There's a coworker that drives you crazy, so you purposefully hum really loudly whenever they're in the room to piss them off. Your friend has a sensitivity to the color red, so on days you know you're going to see them, you avoid wearing it. Your partner has muscle cramps, so you massage their shoulders whenever you're standing behind them.
These habits usually start as conscious decisions, then gradually become subconscious, hence the term "habit". You've been doing something for so long or for frequently enough that you do it while on "autopilot".

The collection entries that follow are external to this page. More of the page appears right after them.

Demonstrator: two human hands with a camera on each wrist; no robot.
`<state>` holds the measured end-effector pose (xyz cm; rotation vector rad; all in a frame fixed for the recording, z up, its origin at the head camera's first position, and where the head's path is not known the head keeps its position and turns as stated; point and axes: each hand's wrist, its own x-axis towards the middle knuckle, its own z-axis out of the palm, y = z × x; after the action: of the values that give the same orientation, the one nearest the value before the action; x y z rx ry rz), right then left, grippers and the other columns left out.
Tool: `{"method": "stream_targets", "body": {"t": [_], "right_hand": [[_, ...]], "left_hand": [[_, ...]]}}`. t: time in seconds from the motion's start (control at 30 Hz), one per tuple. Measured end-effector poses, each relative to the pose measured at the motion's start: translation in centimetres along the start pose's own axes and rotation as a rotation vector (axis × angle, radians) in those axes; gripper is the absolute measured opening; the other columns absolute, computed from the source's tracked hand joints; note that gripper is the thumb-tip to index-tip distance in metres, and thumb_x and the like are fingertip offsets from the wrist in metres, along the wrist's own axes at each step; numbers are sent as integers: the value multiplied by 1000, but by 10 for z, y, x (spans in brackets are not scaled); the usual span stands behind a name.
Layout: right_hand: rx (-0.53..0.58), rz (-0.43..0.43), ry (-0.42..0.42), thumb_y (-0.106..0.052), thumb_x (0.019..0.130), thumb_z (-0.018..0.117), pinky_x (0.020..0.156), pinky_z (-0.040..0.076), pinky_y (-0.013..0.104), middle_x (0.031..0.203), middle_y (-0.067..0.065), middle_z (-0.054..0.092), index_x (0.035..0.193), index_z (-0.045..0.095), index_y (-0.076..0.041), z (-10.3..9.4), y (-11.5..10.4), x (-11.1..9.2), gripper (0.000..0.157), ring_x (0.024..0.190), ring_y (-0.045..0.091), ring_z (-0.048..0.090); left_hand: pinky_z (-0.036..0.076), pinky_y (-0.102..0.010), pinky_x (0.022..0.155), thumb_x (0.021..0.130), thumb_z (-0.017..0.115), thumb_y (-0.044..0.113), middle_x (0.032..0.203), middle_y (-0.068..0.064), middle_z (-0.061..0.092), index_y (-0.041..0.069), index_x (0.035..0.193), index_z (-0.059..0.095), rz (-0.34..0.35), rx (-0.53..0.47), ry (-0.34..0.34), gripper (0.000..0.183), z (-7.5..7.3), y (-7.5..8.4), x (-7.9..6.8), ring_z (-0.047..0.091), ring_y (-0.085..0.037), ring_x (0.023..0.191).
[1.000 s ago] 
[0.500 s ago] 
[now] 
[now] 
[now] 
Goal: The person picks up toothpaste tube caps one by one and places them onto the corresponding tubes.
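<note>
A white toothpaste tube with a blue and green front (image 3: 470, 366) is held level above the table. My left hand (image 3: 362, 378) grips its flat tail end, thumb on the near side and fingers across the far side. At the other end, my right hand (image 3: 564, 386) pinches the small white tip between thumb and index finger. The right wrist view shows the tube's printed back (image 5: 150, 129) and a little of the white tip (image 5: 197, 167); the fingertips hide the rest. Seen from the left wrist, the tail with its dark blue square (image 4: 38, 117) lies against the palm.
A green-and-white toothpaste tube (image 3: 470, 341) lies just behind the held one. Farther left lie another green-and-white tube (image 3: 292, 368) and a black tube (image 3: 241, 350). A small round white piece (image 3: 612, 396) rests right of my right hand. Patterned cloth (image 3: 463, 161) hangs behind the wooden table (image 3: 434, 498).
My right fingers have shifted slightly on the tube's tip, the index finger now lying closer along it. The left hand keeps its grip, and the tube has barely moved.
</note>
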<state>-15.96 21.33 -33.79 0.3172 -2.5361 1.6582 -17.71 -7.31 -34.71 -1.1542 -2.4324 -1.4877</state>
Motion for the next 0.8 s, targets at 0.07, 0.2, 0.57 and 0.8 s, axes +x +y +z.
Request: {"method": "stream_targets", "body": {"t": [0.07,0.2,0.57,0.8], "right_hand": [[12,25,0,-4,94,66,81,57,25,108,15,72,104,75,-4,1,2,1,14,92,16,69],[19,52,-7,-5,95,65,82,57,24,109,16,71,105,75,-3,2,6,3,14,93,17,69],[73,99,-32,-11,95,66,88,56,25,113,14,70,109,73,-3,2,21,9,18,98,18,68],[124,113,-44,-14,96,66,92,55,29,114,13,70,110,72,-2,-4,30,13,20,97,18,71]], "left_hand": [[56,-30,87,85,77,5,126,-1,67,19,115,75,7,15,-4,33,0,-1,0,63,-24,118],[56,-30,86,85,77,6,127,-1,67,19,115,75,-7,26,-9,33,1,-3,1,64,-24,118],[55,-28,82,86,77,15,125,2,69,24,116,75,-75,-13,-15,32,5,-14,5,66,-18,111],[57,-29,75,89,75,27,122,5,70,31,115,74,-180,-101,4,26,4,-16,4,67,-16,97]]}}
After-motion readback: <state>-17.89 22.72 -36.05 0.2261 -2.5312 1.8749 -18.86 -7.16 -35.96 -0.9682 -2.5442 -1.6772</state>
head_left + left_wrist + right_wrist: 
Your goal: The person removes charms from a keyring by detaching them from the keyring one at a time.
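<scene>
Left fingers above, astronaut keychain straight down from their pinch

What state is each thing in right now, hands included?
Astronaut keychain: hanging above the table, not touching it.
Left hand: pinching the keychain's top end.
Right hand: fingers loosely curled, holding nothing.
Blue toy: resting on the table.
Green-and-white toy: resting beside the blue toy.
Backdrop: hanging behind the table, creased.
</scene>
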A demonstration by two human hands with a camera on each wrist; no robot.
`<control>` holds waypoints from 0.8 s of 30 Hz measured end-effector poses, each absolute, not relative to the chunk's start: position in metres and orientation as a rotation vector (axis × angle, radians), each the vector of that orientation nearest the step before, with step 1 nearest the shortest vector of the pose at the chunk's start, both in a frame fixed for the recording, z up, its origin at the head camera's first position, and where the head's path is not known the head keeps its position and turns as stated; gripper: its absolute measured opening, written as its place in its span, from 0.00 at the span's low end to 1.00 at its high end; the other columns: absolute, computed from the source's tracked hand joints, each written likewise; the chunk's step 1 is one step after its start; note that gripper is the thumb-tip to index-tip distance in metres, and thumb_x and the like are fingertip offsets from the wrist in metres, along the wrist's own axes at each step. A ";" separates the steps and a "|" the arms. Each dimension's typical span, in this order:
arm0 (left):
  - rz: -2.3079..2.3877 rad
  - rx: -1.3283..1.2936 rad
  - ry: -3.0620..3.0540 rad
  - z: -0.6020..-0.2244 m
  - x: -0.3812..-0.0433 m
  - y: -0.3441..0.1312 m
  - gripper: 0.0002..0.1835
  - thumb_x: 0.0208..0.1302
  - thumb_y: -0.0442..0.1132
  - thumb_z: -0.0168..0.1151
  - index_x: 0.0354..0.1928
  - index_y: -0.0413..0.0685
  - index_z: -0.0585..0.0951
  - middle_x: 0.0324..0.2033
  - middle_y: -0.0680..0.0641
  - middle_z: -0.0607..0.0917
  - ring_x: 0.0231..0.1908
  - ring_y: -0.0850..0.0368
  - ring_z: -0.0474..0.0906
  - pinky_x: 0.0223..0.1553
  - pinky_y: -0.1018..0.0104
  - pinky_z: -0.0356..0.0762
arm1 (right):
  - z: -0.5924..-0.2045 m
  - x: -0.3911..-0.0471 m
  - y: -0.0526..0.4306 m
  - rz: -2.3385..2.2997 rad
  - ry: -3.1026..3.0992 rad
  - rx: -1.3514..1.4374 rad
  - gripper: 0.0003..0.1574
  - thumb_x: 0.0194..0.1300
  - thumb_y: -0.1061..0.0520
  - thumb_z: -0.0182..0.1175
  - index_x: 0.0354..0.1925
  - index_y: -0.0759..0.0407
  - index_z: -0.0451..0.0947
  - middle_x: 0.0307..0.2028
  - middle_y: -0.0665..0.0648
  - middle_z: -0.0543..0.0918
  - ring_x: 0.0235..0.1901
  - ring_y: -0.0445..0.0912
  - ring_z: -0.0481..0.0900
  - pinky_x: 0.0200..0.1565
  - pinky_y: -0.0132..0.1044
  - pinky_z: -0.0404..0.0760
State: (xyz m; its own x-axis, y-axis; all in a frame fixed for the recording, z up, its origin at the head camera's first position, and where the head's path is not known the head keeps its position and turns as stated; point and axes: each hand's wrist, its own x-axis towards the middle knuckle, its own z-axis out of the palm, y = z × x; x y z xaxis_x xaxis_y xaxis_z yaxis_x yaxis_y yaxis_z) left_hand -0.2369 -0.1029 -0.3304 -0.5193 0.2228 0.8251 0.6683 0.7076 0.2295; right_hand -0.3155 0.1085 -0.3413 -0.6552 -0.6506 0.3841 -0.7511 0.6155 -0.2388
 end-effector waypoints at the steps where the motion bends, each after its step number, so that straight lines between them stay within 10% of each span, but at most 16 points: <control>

I think it's pretty obvious why this action happens. It's because A: Henry likes feeling of his hair, and/or B: Alex likes when someone touches his hair. Note: This could be in any context, not just sexual; running fingers through it, washing it, styling it, etc.
Either you figured out what I am going to say, and you're wondering why I'm blabbering on so much, or you're just confused about where I'm going with this at all, so here's where it all clicks together.
When you have a character, habits are something you give them to give them more personality, more insight into their mentality through subtle things they do. It's something the director/writer/actor chooses to give to the character.
BUT - nothing in the intimacy scenes happen without being discussed and agreed upon.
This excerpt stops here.